The emails simply raise more questions about these potential designations, while failing to provide any substantial information regarding the Administration’s plans.
Items of note:
- While DOI released 383 pages, they are purposely withholding at least 2,016 pages of documents.
- DOI refuses to turn over ALL the pages of the “Internal Draft” document of which only pages numbered 15 to 21 have been revealed. DOI is not only withholding the first 14 pages, but also any pages that likely come after page 21.
- DOI did not release attachments seen and referenced in the emails. They did however release an attachment of the Republican letter to the Secretary requesting the documents. In fact, of the 383 pages they provided, at least seven of them were letters and emails from Committee Republicans requesting the documents.
- The emails reveal that other DOI agencies including the National Park Service, Fish and Wildlife Service, Bureau of Indian Affairs and the Bureau of Reclamation were involved in contributing to this document. In an email, BLM officials confirm that there are other sections of the document that have not been released. (See Email #1)

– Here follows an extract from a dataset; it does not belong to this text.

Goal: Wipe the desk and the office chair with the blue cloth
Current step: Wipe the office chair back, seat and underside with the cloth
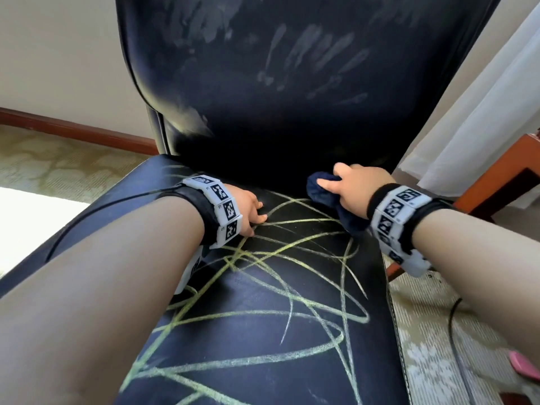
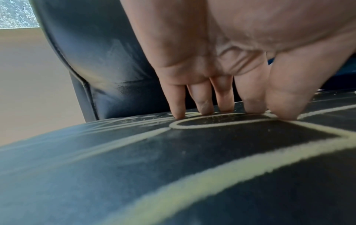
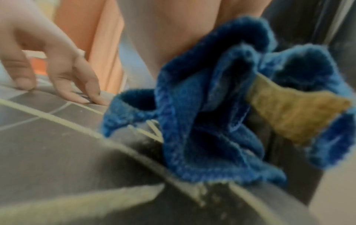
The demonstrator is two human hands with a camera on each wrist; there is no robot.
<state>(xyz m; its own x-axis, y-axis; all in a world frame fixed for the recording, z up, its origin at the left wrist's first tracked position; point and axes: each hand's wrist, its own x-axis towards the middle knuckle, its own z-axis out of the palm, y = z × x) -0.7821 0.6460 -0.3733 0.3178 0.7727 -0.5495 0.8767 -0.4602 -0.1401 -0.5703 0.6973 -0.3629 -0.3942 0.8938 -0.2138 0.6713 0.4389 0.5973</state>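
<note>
A black leather office chair [image 1: 263, 331] fills the head view. Its seat [image 2: 173, 167] is covered in yellow chalk scribbles [image 1: 292, 314], and pale smears mark the backrest [image 1: 306, 51]. My right hand [image 1: 355, 185] grips the bunched blue cloth [image 1: 323, 191] at the back right of the seat. The cloth [image 3: 202, 121] hangs down onto the seat and shows a tan patch [image 3: 294, 115]. My left hand [image 1: 251, 211] rests its straight fingertips [image 2: 179, 112] on the seat's back left and holds nothing.
A cream wall with a wooden skirting board [image 1: 73, 130] runs behind the chair on the left. White curtain [image 1: 482, 112] and orange wooden furniture [image 1: 502, 176] stand to the right. Patterned carpet [image 1: 438, 346] with a black cable [image 1: 455, 331] lies beside the seat.
</note>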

- The Department of Interior claims that this document was “very preliminary” and the result of a “brainstorming session,” yet the emails show that Secretary Salazar received presentations of bureau proposals as far back as October 2009. (See Email #2)

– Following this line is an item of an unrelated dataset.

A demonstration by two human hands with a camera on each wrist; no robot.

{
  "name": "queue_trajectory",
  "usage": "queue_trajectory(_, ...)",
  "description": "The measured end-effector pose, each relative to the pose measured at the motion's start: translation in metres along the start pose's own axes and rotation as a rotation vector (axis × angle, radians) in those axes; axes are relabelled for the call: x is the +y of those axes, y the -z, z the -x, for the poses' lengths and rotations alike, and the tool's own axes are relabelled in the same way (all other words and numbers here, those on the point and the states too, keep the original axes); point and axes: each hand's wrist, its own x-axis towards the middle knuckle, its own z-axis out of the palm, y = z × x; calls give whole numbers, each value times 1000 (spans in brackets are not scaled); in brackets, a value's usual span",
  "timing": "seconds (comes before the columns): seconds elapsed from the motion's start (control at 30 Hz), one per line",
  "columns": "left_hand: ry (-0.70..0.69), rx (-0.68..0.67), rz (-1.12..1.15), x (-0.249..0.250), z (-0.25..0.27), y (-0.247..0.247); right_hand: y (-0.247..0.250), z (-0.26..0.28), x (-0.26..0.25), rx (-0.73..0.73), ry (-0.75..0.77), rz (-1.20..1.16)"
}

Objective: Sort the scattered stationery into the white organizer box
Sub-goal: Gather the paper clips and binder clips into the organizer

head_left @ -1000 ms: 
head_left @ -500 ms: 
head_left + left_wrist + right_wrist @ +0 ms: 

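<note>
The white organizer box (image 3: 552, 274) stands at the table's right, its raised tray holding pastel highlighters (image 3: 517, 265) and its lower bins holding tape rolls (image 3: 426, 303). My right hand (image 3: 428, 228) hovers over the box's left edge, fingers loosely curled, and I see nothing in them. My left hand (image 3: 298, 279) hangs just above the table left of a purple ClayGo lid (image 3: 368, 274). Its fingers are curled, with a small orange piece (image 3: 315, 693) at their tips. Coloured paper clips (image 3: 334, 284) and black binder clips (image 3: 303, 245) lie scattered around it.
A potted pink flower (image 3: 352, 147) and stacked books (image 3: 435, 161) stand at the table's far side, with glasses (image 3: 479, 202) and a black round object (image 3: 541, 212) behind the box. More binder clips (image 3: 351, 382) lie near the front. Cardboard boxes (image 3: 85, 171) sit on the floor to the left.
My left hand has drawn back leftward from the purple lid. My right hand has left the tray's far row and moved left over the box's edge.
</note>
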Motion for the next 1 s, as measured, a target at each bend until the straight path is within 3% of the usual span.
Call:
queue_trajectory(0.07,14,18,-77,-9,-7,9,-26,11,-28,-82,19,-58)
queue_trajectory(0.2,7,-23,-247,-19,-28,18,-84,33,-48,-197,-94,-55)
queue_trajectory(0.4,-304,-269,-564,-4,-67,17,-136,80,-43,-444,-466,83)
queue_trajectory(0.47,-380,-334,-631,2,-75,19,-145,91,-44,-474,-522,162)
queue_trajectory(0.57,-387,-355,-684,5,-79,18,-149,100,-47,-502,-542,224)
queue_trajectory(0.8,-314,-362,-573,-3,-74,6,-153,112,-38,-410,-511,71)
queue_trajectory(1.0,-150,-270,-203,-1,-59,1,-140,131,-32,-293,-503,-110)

- Secretary Salazar has said “that there is no direction from the White House on any of this,” yet the Department was discussing meeting with the White House on the topic last November. (See Email #3) This raises questions about whether the White House was aware of this document and the extent of their involvement.
Today, the House Natural Resources Committee will markup H. Res. 1254
, a Resolution of Inquiry directing the Secretary of the Interior to transmit to the House of Representatives specific information relating to potential National Monuments designations. The Resolution was introduced by Ranking Member Doc Hastings (WA-04) and National Parks, Forest and Public Lands Subcommittee Ranking Member Rob Bishop (UT-01) following the Department of Interior’s (DOI) refusal
to cooperate with previous written requests
for additional information. The Resolution has received strong support from the U.S. Chamber of Commerce
as well as the American Motorcyclist Association
“I’m hopeful that my Democrat colleagues on the Committee will help ensure government transparency and accountability by doing everything within the Committee’s power to obtain these missing documents from the Interior Department,” said Hastings. “It’s highly suspicious that after more than two months the Interior Department can’t produce one additional page from the Treasured Landscape document to support the Administration’s claim that the internal documents are merely products of brainstorming sessions and bear no real consequences. On too many occasions we have seen this Administration say one thing and follow up with actions that are entirely contradictory to its words. If the Administration truly has nothing to hide, then show the public all the documents.”
Republicans are concerned that 13 million acres of Western land will be put under lock and key without any Congressional or public support, much like the Clinton Administration’s dark of night
use of the Antiquities Act to create Grand-Staircase Escalante National Monument in Utah.
House rules provide that the Democrat Majority on the Committee has 14 legislative days to report the Resolution of Inquiry or it can be brought to the Floor of the House of Representatives for a vote as a Privileged Resolution.